**EXERCISE BRIEF:**
The expected answer is the complete listing, reproduced character for character.

____

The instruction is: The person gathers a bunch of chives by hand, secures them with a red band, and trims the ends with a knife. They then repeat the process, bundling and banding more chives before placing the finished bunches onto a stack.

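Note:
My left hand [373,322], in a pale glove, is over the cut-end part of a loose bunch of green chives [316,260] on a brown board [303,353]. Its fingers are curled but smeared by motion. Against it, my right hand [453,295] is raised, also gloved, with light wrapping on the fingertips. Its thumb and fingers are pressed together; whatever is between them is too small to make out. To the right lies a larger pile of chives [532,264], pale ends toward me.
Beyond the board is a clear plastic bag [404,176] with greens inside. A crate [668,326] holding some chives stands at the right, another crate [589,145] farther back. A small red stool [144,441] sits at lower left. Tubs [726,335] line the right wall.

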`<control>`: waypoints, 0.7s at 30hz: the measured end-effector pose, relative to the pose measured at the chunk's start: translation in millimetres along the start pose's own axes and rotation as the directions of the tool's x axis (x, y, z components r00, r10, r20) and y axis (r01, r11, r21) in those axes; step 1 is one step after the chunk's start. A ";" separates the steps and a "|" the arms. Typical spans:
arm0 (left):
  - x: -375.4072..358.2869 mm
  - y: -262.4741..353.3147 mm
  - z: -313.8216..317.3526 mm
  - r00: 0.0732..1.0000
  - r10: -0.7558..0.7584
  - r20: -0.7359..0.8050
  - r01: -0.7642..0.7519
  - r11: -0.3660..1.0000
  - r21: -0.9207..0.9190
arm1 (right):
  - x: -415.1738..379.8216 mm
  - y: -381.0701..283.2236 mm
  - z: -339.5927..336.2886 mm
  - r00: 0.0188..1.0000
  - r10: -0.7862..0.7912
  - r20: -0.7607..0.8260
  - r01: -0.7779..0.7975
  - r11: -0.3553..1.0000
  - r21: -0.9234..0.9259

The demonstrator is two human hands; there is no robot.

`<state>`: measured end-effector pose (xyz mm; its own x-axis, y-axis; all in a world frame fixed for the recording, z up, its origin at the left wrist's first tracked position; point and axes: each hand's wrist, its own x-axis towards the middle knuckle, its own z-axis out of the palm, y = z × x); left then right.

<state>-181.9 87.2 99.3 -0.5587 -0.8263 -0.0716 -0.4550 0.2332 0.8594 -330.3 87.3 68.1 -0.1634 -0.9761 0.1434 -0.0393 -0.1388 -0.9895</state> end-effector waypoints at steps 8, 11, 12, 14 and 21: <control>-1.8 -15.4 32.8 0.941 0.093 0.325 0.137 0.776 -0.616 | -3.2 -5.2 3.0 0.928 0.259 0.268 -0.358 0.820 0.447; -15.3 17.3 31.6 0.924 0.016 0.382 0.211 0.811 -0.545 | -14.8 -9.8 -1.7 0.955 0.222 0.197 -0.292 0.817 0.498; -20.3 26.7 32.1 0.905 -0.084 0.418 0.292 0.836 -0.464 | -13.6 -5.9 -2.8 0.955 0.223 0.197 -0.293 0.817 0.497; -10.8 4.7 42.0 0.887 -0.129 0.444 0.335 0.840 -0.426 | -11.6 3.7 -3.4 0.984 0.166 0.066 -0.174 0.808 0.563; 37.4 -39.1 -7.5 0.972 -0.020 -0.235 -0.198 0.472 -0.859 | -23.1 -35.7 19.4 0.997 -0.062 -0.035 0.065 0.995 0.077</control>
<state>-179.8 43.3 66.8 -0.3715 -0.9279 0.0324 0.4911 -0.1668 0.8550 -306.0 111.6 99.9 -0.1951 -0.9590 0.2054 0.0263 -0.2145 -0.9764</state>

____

**PROBLEM SOLUTION:**
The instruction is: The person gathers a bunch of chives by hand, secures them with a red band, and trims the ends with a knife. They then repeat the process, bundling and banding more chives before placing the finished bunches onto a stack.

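Note:
My left hand [373,322], in a pale glove, is over the cut-end part of a loose bunch of green chives [316,260] on a brown board [303,353]. Its fingers are curled but smeared by motion. Against it, my right hand [453,295] is raised, also gloved, with light wrapping on the fingertips. Its thumb and fingers are pressed together; whatever is between them is too small to make out. To the right lies a larger pile of chives [532,264], pale ends toward me.
Beyond the board is a clear plastic bag [404,176] with greens inside. A crate [668,326] holding some chives stands at the right, another crate [589,145] farther back. A small red stool [144,441] sits at lower left. Tubs [726,335] line the right wall.
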
`<control>`: waypoints, 0.7s at 30hz: the measured end-effector pose, relative to the pose measured at the chunk's start: translation in millimetres along the start pose's own axes and rotation as the directions of the tool's x axis (x, y, z components r00, r10, r20) and y axis (r01, r11, r21) in those axes; step 1 is one step after the chunk's start. A ";" separates the steps and a "|" the arms. Typical spans:
arm0 (left):
  - x: -375.4072..358.2869 mm
  - y: -262.4741..353.3147 mm
  - z: -313.8216..317.3526 mm
  - r00: 0.0732..1.0000
  - r10: -0.7558..0.7584
  - r20: -0.7359..0.8050
  - r01: -0.7642..0.7519
  - r11: -0.3660..1.0000
  - r21: -0.9207..0.9190
arm1 (right):
  - x: -415.1738..379.8216 mm
  - y: -381.0701..283.2236 mm
  - z: -339.5927..336.2886 mm
  - r00: 0.0188..1.0000
  - r10: -0.7862..0.7912
  - r20: -0.7607..0.8260
  - r01: -0.7779..0.7975
  - r11: -0.3553..1.0000
  - r21: -0.9234..0.9259

The demonstrator is two human hands; there is no robot.

`<state>`: measured end-effector pose (xyz mm; its own x-axis, y-axis; all in a world frame fixed for the recording, z up, its origin at the left wrist's first tracked position; point and axes: each hand's wrist, its own x-axis towards the middle knuckle, its own z-axis out of the palm, y = z × x); left then right.

<state>-181.9 87.2 99.3 -0.5587 -0.8263 -0.0716 -0.4550 0.2332 0.8594 -330.3 87.3 68.1 -0.1634 -0.9761 0.1434 -0.0393 -0.1388 -0.9895</state> end-effector waypoints at steps 8, 11, 12, 14 and 21: <control>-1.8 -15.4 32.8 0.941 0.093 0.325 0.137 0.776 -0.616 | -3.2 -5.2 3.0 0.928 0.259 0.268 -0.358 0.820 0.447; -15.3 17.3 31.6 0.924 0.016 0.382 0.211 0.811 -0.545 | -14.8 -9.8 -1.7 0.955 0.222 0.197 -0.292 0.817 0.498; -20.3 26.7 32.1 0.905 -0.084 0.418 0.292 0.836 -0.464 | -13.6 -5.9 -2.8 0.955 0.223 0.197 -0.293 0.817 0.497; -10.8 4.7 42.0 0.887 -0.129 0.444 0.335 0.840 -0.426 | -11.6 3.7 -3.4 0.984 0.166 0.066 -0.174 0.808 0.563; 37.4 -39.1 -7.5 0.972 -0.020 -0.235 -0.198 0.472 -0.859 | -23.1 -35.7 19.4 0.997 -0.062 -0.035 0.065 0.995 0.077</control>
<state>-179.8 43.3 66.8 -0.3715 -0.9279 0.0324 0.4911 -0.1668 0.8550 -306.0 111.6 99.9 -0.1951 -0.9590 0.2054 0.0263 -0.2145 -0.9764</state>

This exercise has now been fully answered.